Fast Front-End Performance for Microsoft Bing

The Bing search stack is built for speed at all layers. Fast performance delights users and drives loyalty and engagement. This blog presents the key performance techniques used by Bing’s front-end to deliver and render search results pages with world-class speed.

Front-End Delivery Architecture

Performance starts with architecture. Search queries to Bing return a “search results page” that is generated using Server-Side Rendering (SSR). The delivery architecture is shown below.

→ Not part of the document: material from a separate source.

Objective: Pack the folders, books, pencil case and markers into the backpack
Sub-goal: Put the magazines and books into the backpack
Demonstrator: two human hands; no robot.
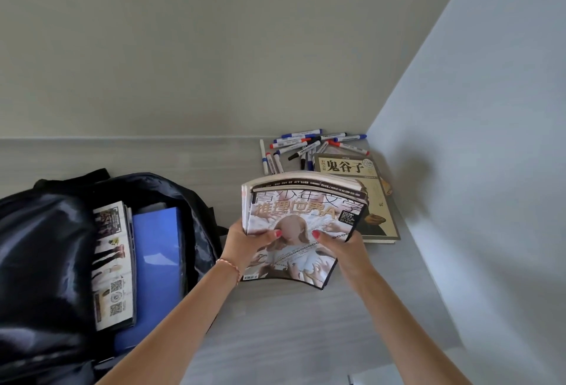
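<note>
Backpack [46, 262] lies left of the hands, folder [157, 249] inside. Book [372, 200] lies right; markers [306, 147] lie beyond the hands.

Both hands grip a stack of glossy soft-cover magazines [301, 225] with white-and-orange printed covers, tilted up off the pale grey table [275, 323]. The left hand [245, 242] clasps the stack's left edge, the right hand [343, 248] its lower right, thumbs on the cover. Behind lies a beige hardback book [364, 194], partly under the stack, with scattered white markers [306, 147] beyond. At left, a black open backpack [46, 246] holds a blue plastic folder [157, 256] and another magazine [111, 265].
</note>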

Figure 1: Front-End Delivery Architecture

Chunked Delivery

The search results page HTML is delivered to the client browser in multiple chunks. Chunk 1 contains HTML that is not a function of the specific search terms (the page header with logo, search box, and sign-in button) and is delivered immediately by the front-end servers. In parallel with Chunk 1 delivery, requests are made to the back-end stack that contains the search index and other services. These results are aggregated into the core “search results” that are delivered as Chunk 2. Subsequent chunks, collectively called Chunk N, contain “above fold” images (visible within the initial viewport) that are Base64 encoded in the HTML. Note that both Chunk 1 and Chunk 2 contain inline CSS and JS in addition to HTML.

The benefits of this delivery architecture are that 1) the critical path to First Render is very fast and overlapped with the “server think time”, and 2) for most searches, all content within the initial viewport can be rendered from just the base page HTML.

CDN

A CDN (Content Delivery Network) is a large, geographically distributed network of proxy servers optimized to be closer to users and well-connected to datacenters. Bing services are hosted in regional datacenters via connectivity through a CDN.

Figure 2: Edge Node and Datacenter Topology

The CDN is critical to Bing’s performance. User traffic routes first to the closest CDN node (called an ‘edge node’). The edge node decides based on the type of request to either proxy the request to a regional datacenter or to serve cached content from the edge node itself. For static assets such as JS (JavaScript) files and images, the CDN provides caching closer to the user which speeds their delivery during page load.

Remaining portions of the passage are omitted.